Quanto à verdadeiro pedra de armas dos Montalvões, a única que se conhece, provem de perto de Vila Frade, mais exactamente de Vila Meã da Raia, local onde a família também tinha propriedades, mas que também andou por Outeiro Seco, sendo que por desavenças familiares, foi transportada de lá.
Transcrevo mais umas vez as palavras de J. T. Montalvão Machado
A casa onde viveu António Vicente, em Vila Meã da Raia, ostentava uma pedra de armas, que se encontra hoje em Carcavelos, subúrbios de Lisboa, na posse de D. Maria Alda Montalvão Santos e Silva (n° 327).
Essa pedra foi há anos interpretada pelo Sr. Coronel Afonso Dornelas, mestre de Heráldica, que dela disse: No 1° quartel, um leão vermelho em fundo azul, atravessado por uma faixa contendo três flores de lis, quer dizer Montalvões. Este leão era frequente nas insígnias da fidalguia do noroeste das Espanhas e lembrava o esforço iniciador das gentes do Reino de Leão, na Reconquista e expulsão dos muçulmanos. (Lembramos a este respeito o esforço de Alonso de Montalban, na conquista do Reino de Granada, no tempo dos Reis Católicos, Fernando e Isabel, vide documentos da nossa prova n° 2).
No 2.° quartel, quatro faixas horizontais de ouro, em campo vermelho, significam Ferreiras.
O 3° quartel está dividido em pala: a parte esquerda contém duas espadas de prata, com punhos de ouro, e pode significar Ximenes; a segunda contém três flores de lis e traduz-se por Pessanhas.
O 4° quartel contém cinco conchas de ouro, que representam os Velhos.
Pelo que diz respeito aos quartéis 1° e 2.° nada temos a acrescentar à interpretação do Sr. Coronel Dornelas, porque vimos atrás, em n° 20 , a ligação de Montalvões com Ferreiras, em 1746.
Também não nos surpreende a existência de Velhos no 4° quartel, porque, como vimos, em n° 11, Francisco de Montalvão Coelho, casou, por 1700, com D. Luisa de Morais Castro, descendente de Martim Teixeira Velho.”

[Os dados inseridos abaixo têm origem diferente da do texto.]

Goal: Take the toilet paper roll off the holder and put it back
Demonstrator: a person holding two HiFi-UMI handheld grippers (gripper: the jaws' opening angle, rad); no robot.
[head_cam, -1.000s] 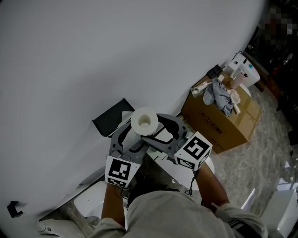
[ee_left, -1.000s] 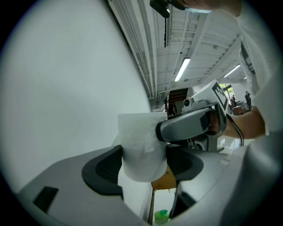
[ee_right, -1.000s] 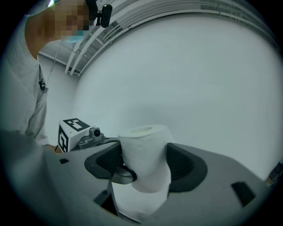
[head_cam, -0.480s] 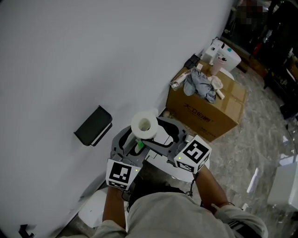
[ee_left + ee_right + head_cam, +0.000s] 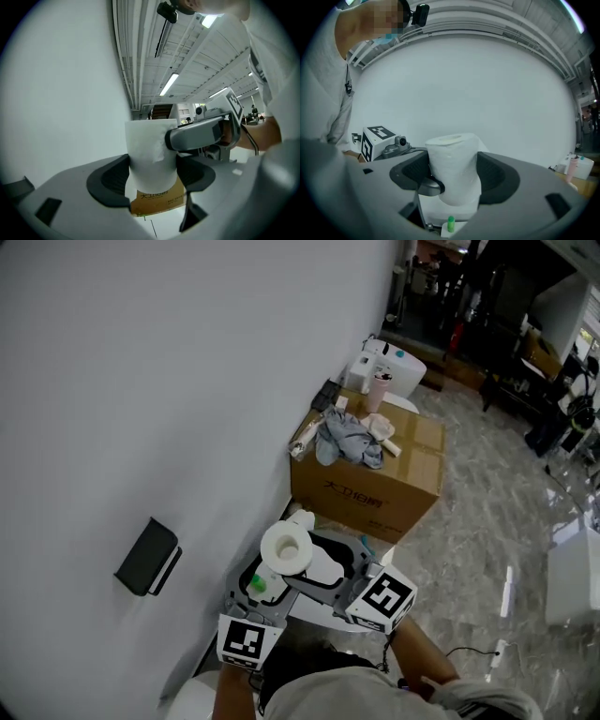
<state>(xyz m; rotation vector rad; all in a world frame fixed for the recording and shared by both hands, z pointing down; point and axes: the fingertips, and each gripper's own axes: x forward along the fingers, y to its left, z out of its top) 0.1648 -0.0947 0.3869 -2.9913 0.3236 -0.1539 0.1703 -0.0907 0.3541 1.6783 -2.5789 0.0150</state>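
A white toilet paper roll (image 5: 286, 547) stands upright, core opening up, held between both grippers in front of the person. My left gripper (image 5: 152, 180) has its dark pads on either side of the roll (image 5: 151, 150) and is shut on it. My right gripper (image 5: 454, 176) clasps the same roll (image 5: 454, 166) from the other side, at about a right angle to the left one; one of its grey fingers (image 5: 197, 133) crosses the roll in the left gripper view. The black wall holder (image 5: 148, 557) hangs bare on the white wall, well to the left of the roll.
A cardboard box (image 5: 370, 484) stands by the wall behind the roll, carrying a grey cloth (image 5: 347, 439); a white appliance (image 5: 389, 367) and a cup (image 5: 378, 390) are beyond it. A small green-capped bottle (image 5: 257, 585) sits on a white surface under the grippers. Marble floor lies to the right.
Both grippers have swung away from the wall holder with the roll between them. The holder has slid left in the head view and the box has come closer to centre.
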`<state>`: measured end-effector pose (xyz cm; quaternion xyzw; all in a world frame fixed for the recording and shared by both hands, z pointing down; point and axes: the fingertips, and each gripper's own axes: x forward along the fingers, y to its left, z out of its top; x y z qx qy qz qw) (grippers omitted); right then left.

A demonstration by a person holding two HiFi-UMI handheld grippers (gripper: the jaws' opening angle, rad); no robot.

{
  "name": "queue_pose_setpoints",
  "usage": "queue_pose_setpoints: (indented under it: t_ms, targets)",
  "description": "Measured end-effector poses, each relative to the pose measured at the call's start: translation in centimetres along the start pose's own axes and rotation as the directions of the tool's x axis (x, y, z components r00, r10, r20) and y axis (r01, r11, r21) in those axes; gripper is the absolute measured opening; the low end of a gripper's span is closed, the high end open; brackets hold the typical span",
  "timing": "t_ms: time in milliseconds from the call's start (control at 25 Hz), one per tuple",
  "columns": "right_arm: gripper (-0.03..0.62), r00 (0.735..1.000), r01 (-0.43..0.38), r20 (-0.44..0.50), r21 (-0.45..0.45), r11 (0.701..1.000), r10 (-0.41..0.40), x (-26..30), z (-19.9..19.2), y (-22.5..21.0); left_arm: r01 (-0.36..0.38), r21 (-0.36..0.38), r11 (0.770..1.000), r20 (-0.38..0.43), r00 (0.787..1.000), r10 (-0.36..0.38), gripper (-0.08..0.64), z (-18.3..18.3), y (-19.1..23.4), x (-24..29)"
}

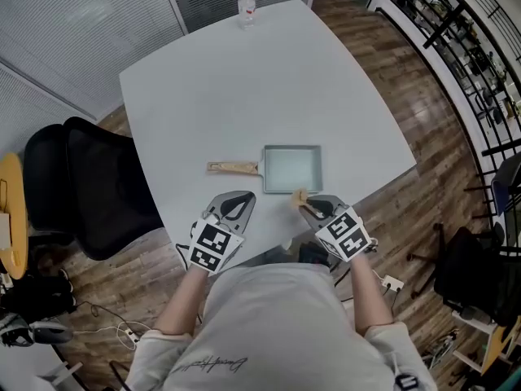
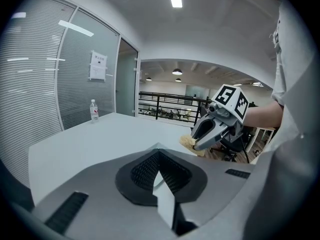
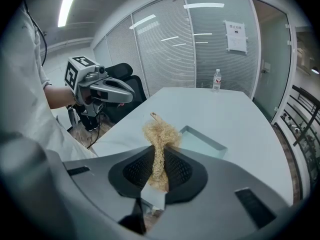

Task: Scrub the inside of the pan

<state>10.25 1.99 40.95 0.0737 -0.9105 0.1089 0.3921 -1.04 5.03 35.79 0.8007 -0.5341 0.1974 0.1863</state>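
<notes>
Right now the pan (image 1: 291, 169) lies flat near the middle of the worktop (image 1: 244, 96), open side up, with nothing in it that I can see. Its wooden handle (image 1: 232, 167) points off to my left. That lie suits me, because it puts the handle on the side of my free hand and leaves the pan's floor open to the other. My right hand-held gripper (image 1: 304, 205) is clamped on the scrubber (image 3: 161, 134), a wad of pale, straw-like fibre. The jaws pinch its narrow waist, so the bushy head sticks out past the tips. I judge that's how it has to be carried, so fibre and not metal meets the pan. It tilts down toward the pan's near rim, with the scrubber just beside that rim; whether the two touch I cannot tell. My left hand-held gripper (image 1: 241, 195) has its jaws pressed together with nothing between them. It hangs over the near edge of the worktop, close to the handle yet apart from it. To my mind the scrubbing has not begun. The next move calls for lowering the scrubber inside the pan, and a light pan like this may slide unless the handle is steadied. A water bottle (image 1: 246, 8) stands at the far edge, well apart from all this.
</notes>
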Motion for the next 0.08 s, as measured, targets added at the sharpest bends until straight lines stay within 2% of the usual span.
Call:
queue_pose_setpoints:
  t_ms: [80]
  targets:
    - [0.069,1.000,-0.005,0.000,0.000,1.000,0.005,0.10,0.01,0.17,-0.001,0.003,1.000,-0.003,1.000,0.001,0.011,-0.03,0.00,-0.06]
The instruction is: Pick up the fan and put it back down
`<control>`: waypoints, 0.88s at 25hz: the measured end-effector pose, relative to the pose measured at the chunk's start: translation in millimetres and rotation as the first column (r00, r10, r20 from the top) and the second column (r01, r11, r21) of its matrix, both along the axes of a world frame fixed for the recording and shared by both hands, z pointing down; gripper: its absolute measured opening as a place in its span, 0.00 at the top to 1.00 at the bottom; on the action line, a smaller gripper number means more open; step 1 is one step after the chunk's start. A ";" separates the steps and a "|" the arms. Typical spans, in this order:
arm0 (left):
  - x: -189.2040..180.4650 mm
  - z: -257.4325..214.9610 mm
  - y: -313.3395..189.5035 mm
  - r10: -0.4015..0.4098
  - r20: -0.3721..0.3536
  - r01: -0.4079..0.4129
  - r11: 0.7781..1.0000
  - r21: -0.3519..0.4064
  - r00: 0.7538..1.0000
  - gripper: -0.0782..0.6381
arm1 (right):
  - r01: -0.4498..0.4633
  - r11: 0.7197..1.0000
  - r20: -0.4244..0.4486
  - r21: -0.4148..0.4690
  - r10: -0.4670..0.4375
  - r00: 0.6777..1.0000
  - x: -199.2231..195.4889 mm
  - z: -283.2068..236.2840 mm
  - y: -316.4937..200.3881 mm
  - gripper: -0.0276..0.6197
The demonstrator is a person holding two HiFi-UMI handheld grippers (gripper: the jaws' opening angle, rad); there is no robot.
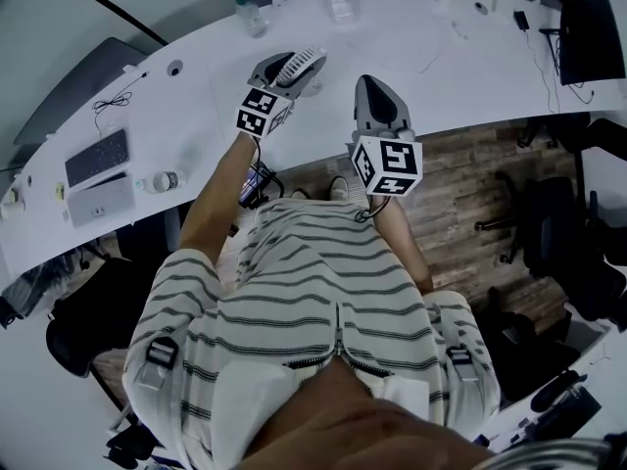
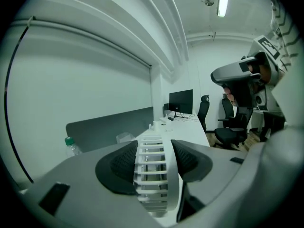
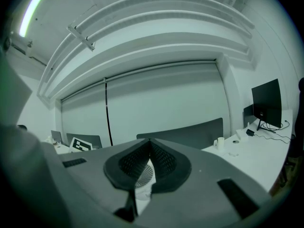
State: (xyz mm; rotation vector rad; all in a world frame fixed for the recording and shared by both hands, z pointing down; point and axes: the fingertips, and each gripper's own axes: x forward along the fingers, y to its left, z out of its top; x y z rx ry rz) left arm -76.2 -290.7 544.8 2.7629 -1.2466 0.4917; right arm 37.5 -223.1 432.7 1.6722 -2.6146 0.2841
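The left gripper (image 1: 286, 74) grips the white fan (image 2: 152, 175), jaws wide, one pad on each face of its grille. The disc stands edge-on, running straight ahead. Just to the right, the right gripper (image 1: 370, 84) is pinched closed and empty. The fan is just past the desk's (image 1: 421, 62) near edge; contact cannot be told. Bare desktop lies beyond, and a bottle (image 1: 250, 13) stands well back.

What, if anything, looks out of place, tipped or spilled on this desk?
Nothing looks spilled or broken. Only the white fan is not standing free: the left gripper clamps its grille rim. Whether its base touches the desk cannot be told.
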 end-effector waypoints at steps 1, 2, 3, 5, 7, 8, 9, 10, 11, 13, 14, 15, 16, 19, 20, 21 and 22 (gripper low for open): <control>1.5 2.3 -2.0 0.017 0.001 -0.017 1.000 -0.001 1.000 0.58 | -0.004 1.000 0.000 -0.001 0.004 1.000 1.6 0.3 -1.0 0.94; 3.3 4.9 -3.7 0.036 0.003 -0.036 0.999 -0.003 0.999 0.58 | -0.008 1.000 0.000 -0.003 0.008 1.000 2.9 0.9 -1.8 0.94; 5.3 8.0 -5.1 0.056 0.006 -0.056 0.998 -0.005 0.998 0.58 | -0.010 1.000 -0.001 -0.005 0.010 1.000 3.9 1.7 -2.5 0.94; 9.1 13.8 -7.7 0.091 0.013 -0.091 0.996 -0.011 0.996 0.58 | -0.015 1.000 -0.003 -0.009 0.015 1.000 5.1 3.2 -3.4 0.94; 12.5 17.6 -9.9 0.121 0.020 -0.121 0.993 -0.013 0.992 0.58 | -0.020 1.000 -0.004 -0.011 0.020 1.000 6.5 3.8 -4.2 0.94; 14.0 18.9 -11.3 0.135 0.022 -0.135 0.991 -0.015 0.991 0.58 | -0.023 1.000 -0.004 -0.012 0.023 1.000 7.6 3.9 -4.6 0.94; 15.4 20.5 -12.8 0.148 0.023 -0.148 0.989 -0.017 0.989 0.58 | -0.026 1.000 -0.003 -0.013 0.026 1.000 8.8 4.1 -4.9 0.94; 16.4 22.4 -14.6 0.161 0.026 -0.161 0.987 -0.021 0.987 0.58 | -0.030 0.999 -0.004 -0.014 0.030 1.000 10.0 4.4 -5.1 0.94; 17.1 24.6 -16.4 0.174 0.031 -0.174 0.984 -0.025 0.984 0.58 | -0.033 0.999 -0.004 -0.015 0.033 0.999 10.9 4.9 -5.4 0.94; 18.3 30.2 -20.2 0.203 0.046 -0.201 0.979 -0.036 0.978 0.58 | -0.038 0.999 -0.006 -0.019 0.038 0.999 12.3 6.0 -6.2 0.94; 18.9 33.7 -22.3 0.219 0.056 -0.216 0.975 -0.043 0.974 0.58 | -0.040 0.999 -0.007 -0.021 0.040 0.999 12.9 6.5 -6.8 0.94; 19.4 37.5 -24.6 0.234 0.065 -0.231 0.972 -0.052 0.970 0.58 | -0.042 0.999 -0.008 -0.022 0.042 0.999 13.5 6.9 -7.5 0.94; 19.3 41.4 -27.3 0.247 0.073 -0.243 0.968 -0.062 0.966 0.58 | -0.045 0.999 -0.009 -0.024 0.044 0.999 13.8 7.1 -8.2 0.94; 18.0 53.6 -33.9 0.272 0.099 -0.263 0.960 -0.095 0.957 0.58 | -0.051 0.998 -0.012 -0.028 0.050 0.999 15.3 8.0 -9.2 0.94; 17.9 57.8 -35.2 0.280 0.108 -0.269 0.957 -0.105 0.954 0.58 | -0.053 0.998 -0.013 -0.031 0.053 0.999 16.1 8.7 -9.2 0.94; 18.1 61.6 -36.3 0.289 0.115 -0.276 0.954 -0.112 0.951 0.58 | -0.055 0.998 -0.013 -0.033 0.055 0.998 16.6 9.5 -9.3 0.94; 18.2 64.7 -37.4 0.298 0.120 -0.284 0.951 -0.119 0.947 0.58 | -0.057 0.998 -0.014 -0.035 0.056 0.998 16.7 10.3 -9.6 0.94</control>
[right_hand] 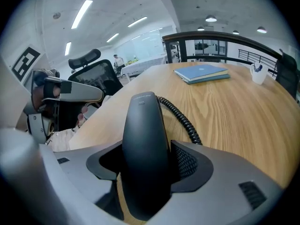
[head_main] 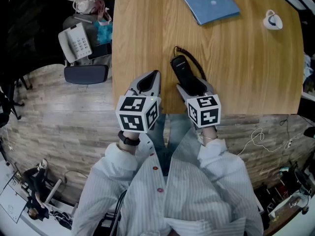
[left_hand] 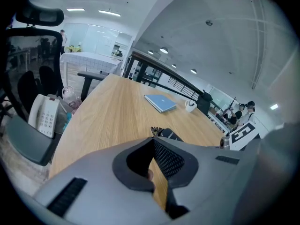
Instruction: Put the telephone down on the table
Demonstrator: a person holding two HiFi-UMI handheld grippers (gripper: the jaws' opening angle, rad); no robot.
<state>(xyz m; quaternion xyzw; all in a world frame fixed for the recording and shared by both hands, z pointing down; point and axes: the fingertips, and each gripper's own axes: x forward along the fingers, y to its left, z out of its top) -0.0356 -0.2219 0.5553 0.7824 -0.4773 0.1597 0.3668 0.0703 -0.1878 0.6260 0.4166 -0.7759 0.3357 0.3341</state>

Relativamente ao 3º quartel, J. T. Montalvão Machado tem grandes dúvidas quanto à interpretação do Sr. Coronel Afonso Dornelas e não Crê que os referidos elementos possam representar os Ximenes e Pessanhas
A pedra tem por timbre o mesmo leão, dos Montalvões, que figura no 1° quartel.”
Neste momento não sei se quem são os actuais proprietários do Brasão dos Montalvões. Estarão aqui em Lisboa, mas não faço a menor ideia quem sejam. A minha avô Mimi deu-me um lenço com o brasão pintado por ela num lenço de seda, mas infelizmente perdi-o numa das mudanças de casa.